Icarus Redux

After days, weeks, months of spiralling moons, he had filled the cave with mounds light as air. Feathers flew about him with each puff of his breath. He coughed as the tiny ones entered his lungs. Larger feathers clung to his blood-drenched skin and made it itch.

Wild and foul-smelling, barefoot and grunting, Icarus went off in search of wax.

The bees fought him as he smashed their hives. They covered him in a raging carpet but their stingers broke against his plumage. He tramped through the woods, wearing their corpses on an armor of honey. His shape grew increasingly indistinct, swathed in broken twigs and crumpled leaves, a viscous mass barely able to move.

To fly to the sun, he had to first become earth. Tiny worlds perished beneath his thumbs.

Honeycombs dripped down his back, overflowing a bag of hides and sinews cinched at his shoulder. Back in the cave they melted and re-formed, and for a moment the cave’s overpowering stench turned sickly sweet.

So this was ambrosia. The remains of dead bees. The rotted flesh of birds. Beaks and stingers and thousands of destroyed wings.

Icarus ripped himself apart and sewed himself back together with hollow bone needles. He was already a god, dead and reborn, strapping his constructions to his arms and letting the rest drop away. Letting drop away words like “wild child” and “undisciplined” and curses drowned out by the twittering and buzzing in his ears. Was he not disciplined now, performing his daily task of shape-shifting? Would the birds and the bees have called him wild when it was they who had been buffeted by winds, far above the ground?

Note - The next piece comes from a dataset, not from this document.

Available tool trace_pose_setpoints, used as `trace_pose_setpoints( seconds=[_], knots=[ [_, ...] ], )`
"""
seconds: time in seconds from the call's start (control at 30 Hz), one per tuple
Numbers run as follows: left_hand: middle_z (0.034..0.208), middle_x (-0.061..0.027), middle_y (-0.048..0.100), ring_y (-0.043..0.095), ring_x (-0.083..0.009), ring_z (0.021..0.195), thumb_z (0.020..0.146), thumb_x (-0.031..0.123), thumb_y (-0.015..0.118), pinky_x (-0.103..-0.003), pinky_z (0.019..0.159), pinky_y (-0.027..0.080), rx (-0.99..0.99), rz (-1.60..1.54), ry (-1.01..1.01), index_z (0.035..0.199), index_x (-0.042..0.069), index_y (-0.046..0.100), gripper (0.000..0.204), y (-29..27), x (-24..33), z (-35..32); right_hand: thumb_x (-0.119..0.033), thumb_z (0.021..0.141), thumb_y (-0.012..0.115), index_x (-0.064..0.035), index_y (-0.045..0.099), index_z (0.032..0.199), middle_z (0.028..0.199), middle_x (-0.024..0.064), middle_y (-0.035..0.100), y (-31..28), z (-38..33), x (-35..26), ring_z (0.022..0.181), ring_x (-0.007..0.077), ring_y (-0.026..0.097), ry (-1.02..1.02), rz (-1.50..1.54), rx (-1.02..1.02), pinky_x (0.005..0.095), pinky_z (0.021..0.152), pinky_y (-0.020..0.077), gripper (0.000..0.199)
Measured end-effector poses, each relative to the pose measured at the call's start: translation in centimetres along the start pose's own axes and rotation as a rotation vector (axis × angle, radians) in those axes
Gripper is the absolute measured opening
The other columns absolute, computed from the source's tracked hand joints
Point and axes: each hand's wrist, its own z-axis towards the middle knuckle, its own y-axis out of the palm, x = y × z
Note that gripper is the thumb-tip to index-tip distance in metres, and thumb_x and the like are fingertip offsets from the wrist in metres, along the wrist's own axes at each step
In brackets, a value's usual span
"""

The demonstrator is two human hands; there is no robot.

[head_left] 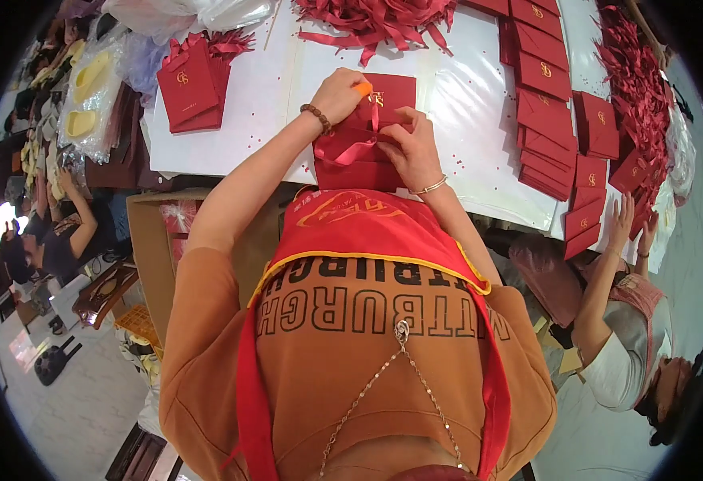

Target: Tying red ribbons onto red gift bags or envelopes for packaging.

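Observation:
A dark red paper bag (395, 86) with a gold emblem lies flat at the table's near edge, in front of my body. My left hand (337, 98), with a beaded bracelet and an orange cover on one fingertip, rests curled over its upper left part. Its fingers are closed, but what they grip is hidden. Below it, a shiny red ribbon (350, 152) loops across the bag. My right hand (416, 151), wearing a thin bangle, pinches this ribbon between thumb and finger at the bag's right side.
Loose red ribbons (379, 24) heap at the far side. Finished-looking red bags (189, 90) stack at left; more bags (545, 120) line the right. Another person's hands (622, 220) work at far right. An open cardboard box (149, 240) stands below the table's left edge.

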Motion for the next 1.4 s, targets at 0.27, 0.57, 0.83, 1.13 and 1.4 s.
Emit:
trace_pose_setpoints(
  seconds=[0.27,0.57,0.83,1.13,1.4],
  knots=[
    [0.055,-0.0018,0.045,0.031,-0.0082,0.04,0.077,0.002,0.049,-0.024,0.038,0.025,0.11,-0.894,-0.341,0.074,-0.001,0.054,0.006,-3.1,-0.1,3.1,-0.002,0.072,0.061,-0.0024,0.051,0.093,0.075,0.0146,0.053,0.3,-0.6,0.0,0.07,0.0292,0.056,0.121,0.431,-0.24,0.0323,0.064,0.0446,0.023],
    [0.094,-0.0093,0.055,0.057,-0.0228,0.089,0.088,0.028,0.047,-0.03,0.065,0.047,0.067,-1.203,-0.372,0.101,0.005,0.049,0.027,-2.5,-0.1,-2.9,0.004,0.071,0.065,-0.0064,0.051,0.089,0.093,0.0005,0.055,-0.7,0.4,0.5,0.08,0.0108,0.055,0.594,1.315,-0.097,0.0236,0.074,0.0464,0.025],
    [0.083,-0.0089,0.059,0.057,-0.0195,0.078,0.085,0.029,0.052,-0.029,0.064,0.046,0.085,-1.057,-0.388,0.1,0.005,0.051,0.028,2.0,2.6,-4.5,-0.002,0.076,0.061,-0.0052,0.054,0.094,0.096,0.0041,0.053,0.3,0.9,2.3,0.078,0.0105,0.055,0.66,1.192,0.118,0.0217,0.07,0.0451,0.019],
    [0.09,-0.0194,0.059,0.056,-0.0345,0.088,0.084,0.019,0.043,-0.043,0.074,0.044,0.316,0.277,-0.137,0.113,0.011,0.047,0.03,-1.7,-6.0,3.2,-0.008,0.079,0.058,-0.0045,0.057,0.09,0.08,-0.0019,0.054,-0.8,-1.3,5.2,0.062,0.0042,0.043,0.641,0.561,0.528,0.0184,0.054,0.036,0.011],
    [0.085,-0.0174,0.061,0.059,-0.0383,0.079,0.082,0.019,0.043,-0.047,0.068,0.045,0.115,0.612,-0.369,0.1,0.01,0.047,0.02,-2.7,-7.3,5.2,-0.003,0.078,0.059,-0.0004,0.058,0.083,0.072,0.0032,0.055,1.1,-0.3,0.5,0.062,0.009,0.052,0.384,0.572,0.229,0.0215,0.056,0.0416,0.006]
  ],
)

They had been wild, but they had not been whipped. He had been whipped. Did that not make him domesticated?

No more. The gods would answer Icarus for their crimes. He would meet them in their own nests, their own hives, and wring the truth from them. The lies inside him would fall back to earth in a hail of stones.

He stood at the rocky precipice, honey-smeared and shit-smeared, spreading wings the color of mud. Green hills teetered away from his feet. A river gurgled its death rattle. His golden-white target blazed overhead, making him slick with sweat.

The lies of his childhood filled his veins with lead. The corpses plastering his skin begged for burial.

Unthinkingly, he launched himself toward the heavens and gave it to them.